=== Section Start ===

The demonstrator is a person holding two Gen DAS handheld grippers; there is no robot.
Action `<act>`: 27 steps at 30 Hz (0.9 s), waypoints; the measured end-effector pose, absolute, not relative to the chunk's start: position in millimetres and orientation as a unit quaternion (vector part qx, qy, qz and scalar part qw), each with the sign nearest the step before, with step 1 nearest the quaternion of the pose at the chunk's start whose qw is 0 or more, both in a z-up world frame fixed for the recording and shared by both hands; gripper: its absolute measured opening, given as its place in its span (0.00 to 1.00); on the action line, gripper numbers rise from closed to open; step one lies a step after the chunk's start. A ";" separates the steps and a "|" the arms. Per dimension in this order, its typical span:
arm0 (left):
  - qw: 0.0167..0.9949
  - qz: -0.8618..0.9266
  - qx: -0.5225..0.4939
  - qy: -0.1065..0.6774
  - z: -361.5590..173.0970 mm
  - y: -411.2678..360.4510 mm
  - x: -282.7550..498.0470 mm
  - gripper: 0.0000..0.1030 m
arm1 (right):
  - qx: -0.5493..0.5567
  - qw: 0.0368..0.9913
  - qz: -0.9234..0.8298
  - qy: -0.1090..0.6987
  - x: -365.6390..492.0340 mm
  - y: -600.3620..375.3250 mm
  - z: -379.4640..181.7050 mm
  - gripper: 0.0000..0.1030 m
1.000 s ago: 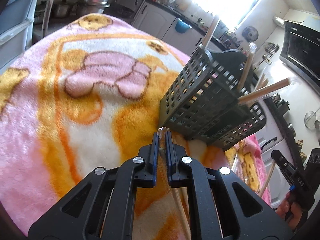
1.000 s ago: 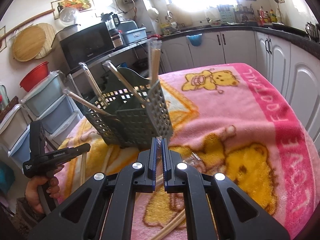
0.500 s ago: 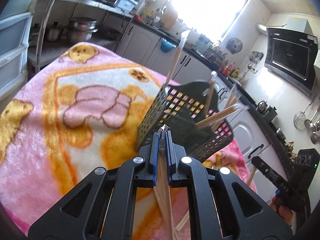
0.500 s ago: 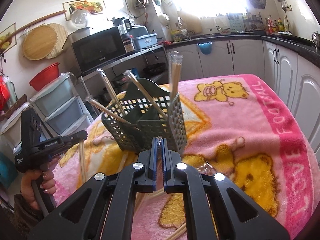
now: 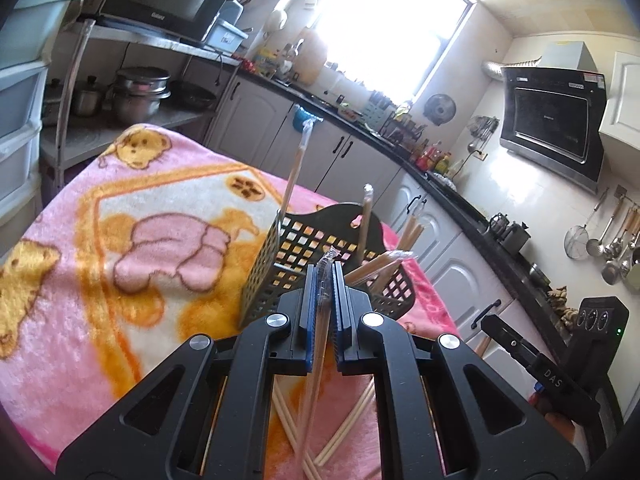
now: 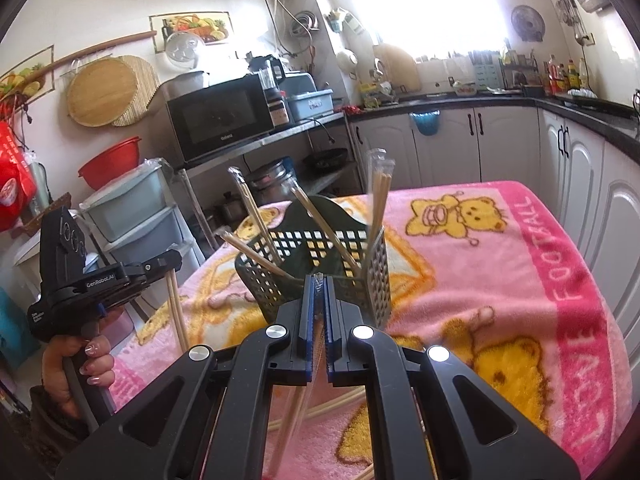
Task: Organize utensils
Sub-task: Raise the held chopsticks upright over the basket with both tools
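Observation:
A dark green mesh basket (image 5: 266, 270) (image 6: 320, 246) stands on the pink bear blanket (image 5: 120, 240). Several wrapped chopstick pairs lean out of its compartments. My left gripper (image 5: 325, 270) hovers just in front of the basket, shut on a wrapped chopstick pair (image 5: 316, 380) that hangs down below the fingers. My right gripper (image 6: 317, 284) is on the basket's other side, shut on another wrapped pair (image 6: 296, 412). Each gripper shows in the other's view: the left gripper (image 6: 120, 276) and the right gripper (image 5: 548, 368). Loose chopsticks (image 5: 344, 432) (image 6: 332, 402) lie on the blanket beneath.
White cabinets (image 6: 460, 148) with a dark counter run behind and to the side of the table. A microwave (image 6: 220, 120) sits on a metal shelf above pots (image 5: 136, 94). Grey plastic drawers (image 6: 132, 216) stand beside the table. A hand (image 6: 84, 360) holds the left gripper's handle.
Both grippers have risen, each with its chopstick pair lifted off the blanket. The basket now sits lower in both views and its open top shows more.

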State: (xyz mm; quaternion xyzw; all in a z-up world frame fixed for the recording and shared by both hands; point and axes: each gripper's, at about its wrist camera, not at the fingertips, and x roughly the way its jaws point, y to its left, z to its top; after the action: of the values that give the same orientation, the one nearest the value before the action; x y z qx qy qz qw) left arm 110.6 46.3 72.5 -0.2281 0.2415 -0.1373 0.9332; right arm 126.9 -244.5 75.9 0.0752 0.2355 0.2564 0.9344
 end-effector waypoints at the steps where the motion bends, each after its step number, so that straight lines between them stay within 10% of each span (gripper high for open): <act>1: 0.934 -0.138 -0.227 0.239 74.4 45.4 109.5 0.04 | 0.074 0.935 0.258 0.232 126.0 -244.1 78.1 0.04; 27: 0.941 -0.153 -0.217 0.211 98.1 40.6 107.4 0.04 | 0.066 0.942 0.270 0.187 119.2 -239.9 107.3 0.04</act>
State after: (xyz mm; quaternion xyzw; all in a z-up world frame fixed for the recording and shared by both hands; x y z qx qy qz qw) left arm 107.4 40.6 98.1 -0.2170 0.2109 -0.1533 0.9407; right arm 119.2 -239.9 107.3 0.0658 0.1867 0.2696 0.9424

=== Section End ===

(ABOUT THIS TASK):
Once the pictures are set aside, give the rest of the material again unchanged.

(FINISHED EXERCISE):
The demonstrator is a person holding two Gen DAS handheld grippers; there is no robot.
Action `<act>`: 27 steps at 30 Hz (0.9 s), waypoints; the measured end-effector pose, absolute, not relative to the chunk's start: position in millimetres and orientation as a unit quaternion (vector part qx, qy, qz and scalar part qw), each with the sign nearest the step before, with step 1 nearest the quaternion of the pose at the chunk's start whose qw is 0 or more, both in a z-up world frame fixed for the recording and shared by both hands; gripper: its absolute measured opening, given as its place in its span (0.00 to 1.00); on the action line, gripper numbers rise from closed to open; step one lies a step after the chunk's start. A ";" separates the steps and a "|" the arms. Per dimension in this order, its typical span:
arm0 (left):
  - qw: 0.0167..0.9949
  - qz: -0.8618..0.9266
  - qx: -0.5225..0.4939
  - qy: -0.1065..0.6774
  - z: -361.5590..173.0970 mm
  - y: -411.2678..360.4510 mm
  - x: -282.7550..498.0470 mm
  - gripper: 0.0000..0.1030 m
arm1 (right):
  - qx: -0.5493..0.5567
  - qw: 0.0368..0.9913
  - qz: -0.9234..0.8298
  - qy: -0.1090..0.6987
  - x: -365.6390..492.0340 mm
  - y: -600.3620..375.3250 mm
  - z: -379.4640..181.7050 mm
  - gripper: 0.0000..0.1030 m
1.000 s ago: 
1.000 s ago: 
0.500 s ago: 
0.500 s ago: 
now: 
now: 
Task: Organize utensils
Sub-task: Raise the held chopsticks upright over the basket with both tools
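Observation:
A dark green mesh basket (image 5: 266, 270) (image 6: 320, 246) stands on the pink bear blanket (image 5: 120, 240). Several wrapped chopstick pairs lean out of its compartments. My left gripper (image 5: 325, 270) hovers just in front of the basket, shut on a wrapped chopstick pair (image 5: 316, 380) that hangs down below the fingers. My right gripper (image 6: 317, 284) is on the basket's other side, shut on another wrapped pair (image 6: 296, 412). Each gripper shows in the other's view: the left gripper (image 6: 120, 276) and the right gripper (image 5: 548, 368). Loose chopsticks (image 5: 344, 432) (image 6: 332, 402) lie on the blanket beneath.
White cabinets (image 6: 460, 148) with a dark counter run behind and to the side of the table. A microwave (image 6: 220, 120) sits on a metal shelf above pots (image 5: 136, 94). Grey plastic drawers (image 6: 132, 216) stand beside the table. A hand (image 6: 84, 360) holds the left gripper's handle.
Both grippers have risen, each with its chopstick pair lifted off the blanket. The basket now sits lower in both views and its open top shows more.
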
State: (xyz mm; quaternion xyzw; all in a z-up world frame fixed for the recording and shared by both hands; point and axes: each gripper's, at about its wrist camera, not at the fingertips, and x roughly the way its jaws point, y to its left, z to its top; after the action: of the values that give the same orientation, the one nearest the value before the action; x y z qx qy qz qw) left arm 110.6 46.3 72.5 -0.2281 0.2415 -0.1373 0.9332; right arm 126.9 -244.5 75.9 0.0752 0.2355 0.2564 0.9344
 end-effector waypoints at the steps where the motion bends, each after its step number, so that straight lines between them stay within 10% of each span (gripper high for open): <act>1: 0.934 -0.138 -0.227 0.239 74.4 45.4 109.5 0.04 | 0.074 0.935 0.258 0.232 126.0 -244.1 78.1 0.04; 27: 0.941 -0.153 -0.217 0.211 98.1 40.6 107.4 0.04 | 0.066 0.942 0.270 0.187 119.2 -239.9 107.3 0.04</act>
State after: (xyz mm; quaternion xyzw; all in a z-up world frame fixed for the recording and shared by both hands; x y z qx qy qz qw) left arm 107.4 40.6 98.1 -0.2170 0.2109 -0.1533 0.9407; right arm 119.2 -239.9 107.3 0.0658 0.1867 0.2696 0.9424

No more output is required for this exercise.